Exercise goal → From the line containing "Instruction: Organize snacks" to the last line of the records below, repeat every line exactly and add nothing else.

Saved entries

=== Section Start ===

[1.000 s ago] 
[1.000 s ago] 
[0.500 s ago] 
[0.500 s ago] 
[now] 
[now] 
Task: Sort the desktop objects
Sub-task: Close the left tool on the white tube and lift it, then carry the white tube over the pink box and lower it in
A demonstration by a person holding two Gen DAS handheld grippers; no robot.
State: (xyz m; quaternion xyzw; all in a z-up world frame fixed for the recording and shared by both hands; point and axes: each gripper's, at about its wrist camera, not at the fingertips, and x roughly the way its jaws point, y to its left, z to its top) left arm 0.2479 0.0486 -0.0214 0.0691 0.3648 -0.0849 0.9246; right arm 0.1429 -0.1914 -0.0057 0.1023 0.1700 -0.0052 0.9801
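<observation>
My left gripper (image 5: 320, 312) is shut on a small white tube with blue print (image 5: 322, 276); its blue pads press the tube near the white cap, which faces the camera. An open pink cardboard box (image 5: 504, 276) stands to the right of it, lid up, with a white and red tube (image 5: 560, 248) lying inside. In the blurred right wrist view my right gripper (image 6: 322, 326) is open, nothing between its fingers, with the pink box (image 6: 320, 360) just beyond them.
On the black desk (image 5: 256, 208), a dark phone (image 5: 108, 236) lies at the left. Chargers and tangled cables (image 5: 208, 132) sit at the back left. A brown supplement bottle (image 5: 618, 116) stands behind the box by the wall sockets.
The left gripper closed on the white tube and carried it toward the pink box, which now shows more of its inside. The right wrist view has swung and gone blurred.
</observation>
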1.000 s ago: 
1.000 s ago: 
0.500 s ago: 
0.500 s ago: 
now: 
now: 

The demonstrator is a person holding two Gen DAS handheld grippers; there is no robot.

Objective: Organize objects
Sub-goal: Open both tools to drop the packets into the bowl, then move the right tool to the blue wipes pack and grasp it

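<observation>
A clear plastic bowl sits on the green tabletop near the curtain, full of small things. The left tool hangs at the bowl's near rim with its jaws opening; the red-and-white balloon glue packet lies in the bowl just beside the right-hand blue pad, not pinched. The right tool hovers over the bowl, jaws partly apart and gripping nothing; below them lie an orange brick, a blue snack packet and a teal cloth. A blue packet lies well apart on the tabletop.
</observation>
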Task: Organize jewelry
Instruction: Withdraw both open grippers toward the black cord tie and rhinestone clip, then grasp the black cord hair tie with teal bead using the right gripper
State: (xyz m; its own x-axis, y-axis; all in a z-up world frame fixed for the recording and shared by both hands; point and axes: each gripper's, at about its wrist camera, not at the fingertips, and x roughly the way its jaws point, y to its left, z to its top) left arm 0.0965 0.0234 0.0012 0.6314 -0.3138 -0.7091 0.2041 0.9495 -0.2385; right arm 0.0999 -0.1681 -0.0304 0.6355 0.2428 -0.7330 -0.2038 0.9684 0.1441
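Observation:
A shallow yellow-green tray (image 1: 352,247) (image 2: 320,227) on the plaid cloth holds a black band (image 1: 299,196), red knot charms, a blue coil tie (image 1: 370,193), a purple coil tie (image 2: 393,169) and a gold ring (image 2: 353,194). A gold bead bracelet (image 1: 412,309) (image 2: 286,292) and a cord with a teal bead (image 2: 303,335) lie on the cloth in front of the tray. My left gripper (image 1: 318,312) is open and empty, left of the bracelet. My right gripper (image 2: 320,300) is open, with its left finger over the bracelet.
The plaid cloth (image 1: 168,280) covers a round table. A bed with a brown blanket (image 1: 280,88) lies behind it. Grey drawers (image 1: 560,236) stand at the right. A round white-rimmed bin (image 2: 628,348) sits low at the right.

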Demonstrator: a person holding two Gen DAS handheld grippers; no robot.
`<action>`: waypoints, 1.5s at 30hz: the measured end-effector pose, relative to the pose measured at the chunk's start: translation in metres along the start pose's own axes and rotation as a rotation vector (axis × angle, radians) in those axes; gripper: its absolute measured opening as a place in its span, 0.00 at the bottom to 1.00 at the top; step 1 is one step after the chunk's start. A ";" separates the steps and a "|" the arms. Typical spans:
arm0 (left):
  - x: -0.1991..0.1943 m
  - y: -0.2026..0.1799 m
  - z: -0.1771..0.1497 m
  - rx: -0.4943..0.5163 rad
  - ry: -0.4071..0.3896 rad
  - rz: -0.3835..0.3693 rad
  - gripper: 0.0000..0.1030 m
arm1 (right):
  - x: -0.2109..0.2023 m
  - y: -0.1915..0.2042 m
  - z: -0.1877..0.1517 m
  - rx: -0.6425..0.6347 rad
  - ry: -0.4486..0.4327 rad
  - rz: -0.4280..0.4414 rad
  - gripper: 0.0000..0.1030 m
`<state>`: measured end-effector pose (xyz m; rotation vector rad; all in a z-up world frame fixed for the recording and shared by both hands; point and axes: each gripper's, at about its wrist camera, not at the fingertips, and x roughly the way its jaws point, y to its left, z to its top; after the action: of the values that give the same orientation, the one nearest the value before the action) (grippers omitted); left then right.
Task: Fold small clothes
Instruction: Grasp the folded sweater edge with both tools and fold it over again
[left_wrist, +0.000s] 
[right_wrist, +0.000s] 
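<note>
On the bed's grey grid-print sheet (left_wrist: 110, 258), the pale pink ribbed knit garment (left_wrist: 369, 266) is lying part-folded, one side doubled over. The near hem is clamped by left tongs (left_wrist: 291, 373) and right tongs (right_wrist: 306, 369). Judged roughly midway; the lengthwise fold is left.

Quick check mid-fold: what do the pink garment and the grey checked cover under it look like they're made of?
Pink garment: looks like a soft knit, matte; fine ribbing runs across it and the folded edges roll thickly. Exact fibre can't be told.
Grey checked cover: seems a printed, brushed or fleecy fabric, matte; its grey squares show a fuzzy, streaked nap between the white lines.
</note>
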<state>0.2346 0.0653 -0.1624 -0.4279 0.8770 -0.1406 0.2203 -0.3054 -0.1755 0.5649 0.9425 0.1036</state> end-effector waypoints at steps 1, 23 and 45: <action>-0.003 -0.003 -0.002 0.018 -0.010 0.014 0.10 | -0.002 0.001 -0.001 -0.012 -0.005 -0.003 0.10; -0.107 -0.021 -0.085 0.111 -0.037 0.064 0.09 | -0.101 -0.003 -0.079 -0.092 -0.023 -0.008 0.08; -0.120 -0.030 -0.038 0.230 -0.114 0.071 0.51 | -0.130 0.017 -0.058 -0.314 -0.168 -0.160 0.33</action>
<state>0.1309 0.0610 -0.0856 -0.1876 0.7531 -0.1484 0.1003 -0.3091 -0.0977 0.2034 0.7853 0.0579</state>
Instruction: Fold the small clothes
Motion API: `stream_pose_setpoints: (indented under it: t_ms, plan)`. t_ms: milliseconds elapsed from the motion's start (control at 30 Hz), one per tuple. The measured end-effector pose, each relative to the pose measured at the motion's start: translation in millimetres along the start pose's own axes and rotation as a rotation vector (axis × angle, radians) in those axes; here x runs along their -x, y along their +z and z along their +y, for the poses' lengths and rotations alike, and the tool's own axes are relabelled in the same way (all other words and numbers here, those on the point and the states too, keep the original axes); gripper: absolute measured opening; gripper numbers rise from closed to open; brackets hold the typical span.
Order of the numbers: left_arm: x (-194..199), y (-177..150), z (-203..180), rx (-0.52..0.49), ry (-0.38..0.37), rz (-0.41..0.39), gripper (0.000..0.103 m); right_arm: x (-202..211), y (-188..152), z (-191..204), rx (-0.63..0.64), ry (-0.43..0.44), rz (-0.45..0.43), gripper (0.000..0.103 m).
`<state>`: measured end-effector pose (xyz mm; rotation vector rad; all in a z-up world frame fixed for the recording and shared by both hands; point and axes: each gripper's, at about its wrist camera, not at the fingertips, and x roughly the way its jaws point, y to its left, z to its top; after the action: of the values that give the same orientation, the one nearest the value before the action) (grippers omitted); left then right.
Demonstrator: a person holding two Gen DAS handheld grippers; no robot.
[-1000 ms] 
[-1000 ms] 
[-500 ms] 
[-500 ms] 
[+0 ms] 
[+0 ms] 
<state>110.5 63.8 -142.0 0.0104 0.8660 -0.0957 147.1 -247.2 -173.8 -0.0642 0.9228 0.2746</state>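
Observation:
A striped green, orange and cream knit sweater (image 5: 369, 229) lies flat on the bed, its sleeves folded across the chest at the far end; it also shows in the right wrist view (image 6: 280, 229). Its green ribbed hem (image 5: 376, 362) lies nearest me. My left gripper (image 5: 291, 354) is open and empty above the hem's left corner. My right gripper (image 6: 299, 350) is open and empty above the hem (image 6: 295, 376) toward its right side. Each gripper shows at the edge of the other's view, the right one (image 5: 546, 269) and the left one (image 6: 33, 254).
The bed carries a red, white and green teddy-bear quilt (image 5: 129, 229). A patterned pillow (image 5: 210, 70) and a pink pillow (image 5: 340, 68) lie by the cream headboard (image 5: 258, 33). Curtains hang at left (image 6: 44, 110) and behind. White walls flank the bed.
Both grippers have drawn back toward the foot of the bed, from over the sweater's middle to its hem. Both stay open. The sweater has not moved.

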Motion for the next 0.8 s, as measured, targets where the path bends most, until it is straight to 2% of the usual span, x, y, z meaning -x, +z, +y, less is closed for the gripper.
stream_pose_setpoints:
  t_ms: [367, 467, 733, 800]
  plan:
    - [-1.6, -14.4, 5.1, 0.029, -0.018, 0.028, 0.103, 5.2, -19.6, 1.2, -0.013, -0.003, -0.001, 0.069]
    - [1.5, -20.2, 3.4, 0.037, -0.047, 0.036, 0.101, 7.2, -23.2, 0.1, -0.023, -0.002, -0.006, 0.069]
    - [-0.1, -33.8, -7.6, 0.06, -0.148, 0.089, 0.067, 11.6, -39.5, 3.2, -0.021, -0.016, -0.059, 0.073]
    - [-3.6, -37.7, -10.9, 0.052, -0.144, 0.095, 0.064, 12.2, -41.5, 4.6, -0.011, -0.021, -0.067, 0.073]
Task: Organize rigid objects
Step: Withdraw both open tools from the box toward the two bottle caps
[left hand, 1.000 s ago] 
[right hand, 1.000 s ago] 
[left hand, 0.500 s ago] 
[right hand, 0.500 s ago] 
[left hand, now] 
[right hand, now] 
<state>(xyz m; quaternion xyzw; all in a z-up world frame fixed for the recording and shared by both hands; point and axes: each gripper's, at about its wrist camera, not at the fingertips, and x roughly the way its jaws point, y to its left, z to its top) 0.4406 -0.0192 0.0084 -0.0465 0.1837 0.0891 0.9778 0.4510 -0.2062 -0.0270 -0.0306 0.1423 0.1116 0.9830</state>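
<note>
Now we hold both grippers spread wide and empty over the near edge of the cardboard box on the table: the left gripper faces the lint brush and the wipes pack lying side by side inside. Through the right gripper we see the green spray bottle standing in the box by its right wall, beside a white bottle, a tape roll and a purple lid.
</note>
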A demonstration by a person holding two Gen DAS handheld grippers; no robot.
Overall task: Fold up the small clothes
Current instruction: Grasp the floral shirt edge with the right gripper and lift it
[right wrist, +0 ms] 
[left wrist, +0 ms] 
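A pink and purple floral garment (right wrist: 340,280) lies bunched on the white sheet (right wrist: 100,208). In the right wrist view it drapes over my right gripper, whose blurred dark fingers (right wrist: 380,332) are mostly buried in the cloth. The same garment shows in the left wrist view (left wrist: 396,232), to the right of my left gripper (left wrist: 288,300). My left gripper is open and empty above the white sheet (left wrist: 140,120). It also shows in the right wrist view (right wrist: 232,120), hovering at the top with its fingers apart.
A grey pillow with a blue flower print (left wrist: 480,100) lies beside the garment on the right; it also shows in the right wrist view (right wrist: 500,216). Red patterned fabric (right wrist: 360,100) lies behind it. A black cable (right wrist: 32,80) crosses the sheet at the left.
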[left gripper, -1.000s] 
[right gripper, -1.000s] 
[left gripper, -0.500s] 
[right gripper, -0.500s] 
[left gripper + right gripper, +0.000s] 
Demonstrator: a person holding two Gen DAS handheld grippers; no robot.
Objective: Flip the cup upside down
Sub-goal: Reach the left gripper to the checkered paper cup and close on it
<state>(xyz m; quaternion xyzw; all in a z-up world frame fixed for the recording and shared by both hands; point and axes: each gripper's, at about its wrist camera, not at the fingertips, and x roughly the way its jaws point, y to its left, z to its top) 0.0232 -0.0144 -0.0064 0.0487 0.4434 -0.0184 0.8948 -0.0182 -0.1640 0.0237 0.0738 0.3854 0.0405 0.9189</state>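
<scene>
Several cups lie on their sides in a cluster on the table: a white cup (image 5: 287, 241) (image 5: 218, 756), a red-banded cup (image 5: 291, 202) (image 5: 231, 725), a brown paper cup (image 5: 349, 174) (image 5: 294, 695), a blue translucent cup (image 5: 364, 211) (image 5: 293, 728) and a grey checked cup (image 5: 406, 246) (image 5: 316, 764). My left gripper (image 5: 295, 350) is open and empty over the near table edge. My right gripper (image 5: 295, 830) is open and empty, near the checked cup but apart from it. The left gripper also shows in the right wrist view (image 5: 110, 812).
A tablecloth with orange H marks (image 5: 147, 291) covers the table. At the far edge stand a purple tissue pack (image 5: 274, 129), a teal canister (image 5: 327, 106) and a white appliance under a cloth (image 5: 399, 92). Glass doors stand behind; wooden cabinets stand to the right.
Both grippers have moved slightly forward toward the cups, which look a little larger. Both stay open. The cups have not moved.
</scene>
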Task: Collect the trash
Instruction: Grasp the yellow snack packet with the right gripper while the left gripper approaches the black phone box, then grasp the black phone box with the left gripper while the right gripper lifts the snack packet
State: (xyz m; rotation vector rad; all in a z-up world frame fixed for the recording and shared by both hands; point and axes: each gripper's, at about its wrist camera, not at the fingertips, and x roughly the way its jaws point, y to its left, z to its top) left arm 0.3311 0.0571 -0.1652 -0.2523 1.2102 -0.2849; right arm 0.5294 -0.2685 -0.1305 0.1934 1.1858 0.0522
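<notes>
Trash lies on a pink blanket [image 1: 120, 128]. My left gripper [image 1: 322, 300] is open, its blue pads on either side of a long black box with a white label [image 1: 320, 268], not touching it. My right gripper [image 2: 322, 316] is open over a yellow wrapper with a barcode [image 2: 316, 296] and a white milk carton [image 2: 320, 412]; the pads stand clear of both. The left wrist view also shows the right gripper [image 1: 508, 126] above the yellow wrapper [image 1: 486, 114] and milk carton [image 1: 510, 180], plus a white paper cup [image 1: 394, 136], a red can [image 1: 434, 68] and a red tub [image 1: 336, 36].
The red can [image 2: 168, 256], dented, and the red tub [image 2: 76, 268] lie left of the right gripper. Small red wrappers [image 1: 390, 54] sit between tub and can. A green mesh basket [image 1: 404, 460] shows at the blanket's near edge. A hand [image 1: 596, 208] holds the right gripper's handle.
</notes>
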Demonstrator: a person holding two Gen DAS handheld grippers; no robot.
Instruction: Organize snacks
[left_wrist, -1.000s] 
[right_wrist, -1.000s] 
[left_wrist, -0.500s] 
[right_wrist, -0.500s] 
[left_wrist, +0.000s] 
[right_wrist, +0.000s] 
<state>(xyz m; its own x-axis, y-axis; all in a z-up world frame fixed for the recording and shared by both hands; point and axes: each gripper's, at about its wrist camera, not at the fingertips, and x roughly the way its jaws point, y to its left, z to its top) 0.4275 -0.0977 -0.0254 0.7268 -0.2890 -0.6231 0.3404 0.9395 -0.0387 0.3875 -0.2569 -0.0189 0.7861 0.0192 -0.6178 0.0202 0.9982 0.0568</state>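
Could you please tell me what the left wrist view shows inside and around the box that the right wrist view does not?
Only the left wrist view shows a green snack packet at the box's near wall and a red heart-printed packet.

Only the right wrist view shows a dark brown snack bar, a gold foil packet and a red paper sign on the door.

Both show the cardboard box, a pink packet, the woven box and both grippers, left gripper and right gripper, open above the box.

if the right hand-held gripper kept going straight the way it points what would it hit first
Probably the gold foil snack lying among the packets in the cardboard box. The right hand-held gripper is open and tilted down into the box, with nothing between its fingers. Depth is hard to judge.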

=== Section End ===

Expected answer →
Instruction: Organize snacks
[left_wrist, -1.000s] 
[right_wrist, -1.000s] 
[left_wrist, -0.500s] 
[right_wrist, -0.500s] 
[left_wrist, +0.000s] 
[right_wrist, +0.000s] 
<state>(xyz m; its own x-axis, y-axis; all in a z-up world frame fixed for the recording and shared by both hands; point and axes: each gripper's, at about its wrist camera, not at the fingertips, and x roughly the way its jaws point, y to its left, z to its top) 0.4275 -0.0977 -0.0254 0.7268 -0.2890 -0.6231 0.3404 0.9395 -0.0387 0.3875 -0.2569 -0.0189 0.7861 0.0192 -0.6178 0.0202 0.9982 0.0568</state>
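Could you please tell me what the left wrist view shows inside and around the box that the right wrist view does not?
Only the left wrist view shows a green snack packet at the box's near wall and a red heart-printed packet.

Only the right wrist view shows a dark brown snack bar, a gold foil packet and a red paper sign on the door.

Both show the cardboard box, a pink packet, the woven box and both grippers, left gripper and right gripper, open above the box.

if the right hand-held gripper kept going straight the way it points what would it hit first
Probably the gold foil snack lying among the packets in the cardboard box. The right hand-held gripper is open and tilted down into the box, with nothing between its fingers. Depth is hard to judge.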

The exercise requires no additional content.